- Exercise data -
────────────────────────────────────────
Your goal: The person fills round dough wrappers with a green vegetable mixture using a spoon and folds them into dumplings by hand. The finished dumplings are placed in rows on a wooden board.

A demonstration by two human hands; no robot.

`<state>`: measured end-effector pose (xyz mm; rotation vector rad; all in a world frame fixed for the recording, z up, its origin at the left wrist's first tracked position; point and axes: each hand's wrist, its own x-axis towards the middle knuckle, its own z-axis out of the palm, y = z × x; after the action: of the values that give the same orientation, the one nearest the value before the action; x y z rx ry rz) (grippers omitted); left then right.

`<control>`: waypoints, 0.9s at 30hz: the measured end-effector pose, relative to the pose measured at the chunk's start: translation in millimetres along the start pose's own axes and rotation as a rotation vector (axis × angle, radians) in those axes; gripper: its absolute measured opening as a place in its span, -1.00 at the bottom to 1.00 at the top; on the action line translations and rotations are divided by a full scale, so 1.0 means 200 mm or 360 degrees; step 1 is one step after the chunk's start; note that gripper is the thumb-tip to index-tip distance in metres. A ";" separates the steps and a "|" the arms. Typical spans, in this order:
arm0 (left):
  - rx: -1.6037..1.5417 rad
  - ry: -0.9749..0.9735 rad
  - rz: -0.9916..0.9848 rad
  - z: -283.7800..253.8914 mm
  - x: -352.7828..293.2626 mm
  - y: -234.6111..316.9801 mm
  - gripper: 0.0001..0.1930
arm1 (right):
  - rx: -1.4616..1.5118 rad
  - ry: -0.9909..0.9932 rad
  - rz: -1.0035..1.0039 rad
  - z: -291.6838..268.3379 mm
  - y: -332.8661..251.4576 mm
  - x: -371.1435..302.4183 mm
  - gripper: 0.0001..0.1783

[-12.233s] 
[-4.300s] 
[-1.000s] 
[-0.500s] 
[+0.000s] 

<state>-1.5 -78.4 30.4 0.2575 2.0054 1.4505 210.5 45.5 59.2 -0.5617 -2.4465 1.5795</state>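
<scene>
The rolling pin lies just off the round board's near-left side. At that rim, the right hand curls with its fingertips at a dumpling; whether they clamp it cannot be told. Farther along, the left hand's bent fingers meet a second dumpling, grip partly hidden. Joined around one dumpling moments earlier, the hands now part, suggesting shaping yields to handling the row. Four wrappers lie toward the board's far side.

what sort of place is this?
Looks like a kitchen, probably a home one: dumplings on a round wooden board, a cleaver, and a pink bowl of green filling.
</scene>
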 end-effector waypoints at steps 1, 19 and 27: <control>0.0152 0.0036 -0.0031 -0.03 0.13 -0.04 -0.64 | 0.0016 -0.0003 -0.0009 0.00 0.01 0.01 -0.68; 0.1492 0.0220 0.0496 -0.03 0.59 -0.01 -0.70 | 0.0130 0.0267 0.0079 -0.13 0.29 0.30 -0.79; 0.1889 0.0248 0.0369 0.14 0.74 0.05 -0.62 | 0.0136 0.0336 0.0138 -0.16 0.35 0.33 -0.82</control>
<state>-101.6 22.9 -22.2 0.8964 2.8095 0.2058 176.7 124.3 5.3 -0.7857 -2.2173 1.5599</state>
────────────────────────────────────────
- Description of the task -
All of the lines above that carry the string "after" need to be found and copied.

- Response area -
`<state>`: measured end-effector pose (xyz mm; rotation vector rad; all in a world frame fixed for the recording, z up, its origin at the left wrist's first tracked position; point and axes: each hand's wrist, its own x-axis towards the middle knuckle, its own z-axis out of the palm, y = z × x; after the action: of the values that give the same orientation, the one nearest the value before the action; x y z rx ry rz) (grippers omitted); left then right.
`<control>`: waypoints, 0.9s at 30hz: the measured end-effector pose, relative to the pose measured at the chunk's start: translation in millimetres along the start pose's own axes and rotation as a rotation vector (axis × angle, radians) in those axes; gripper: its absolute measured opening as a place in its span, -1.00 at the bottom to 1.00 at the top; on the action line translations and rotations are divided by a full scale, so 1.0 means 200 mm or 360 degrees; step 1 is one step after the chunk's start; note that gripper is the thumb-tip to index-tip distance in metres. A ";" separates the steps and a "|" the arms. Typical spans, in this order:

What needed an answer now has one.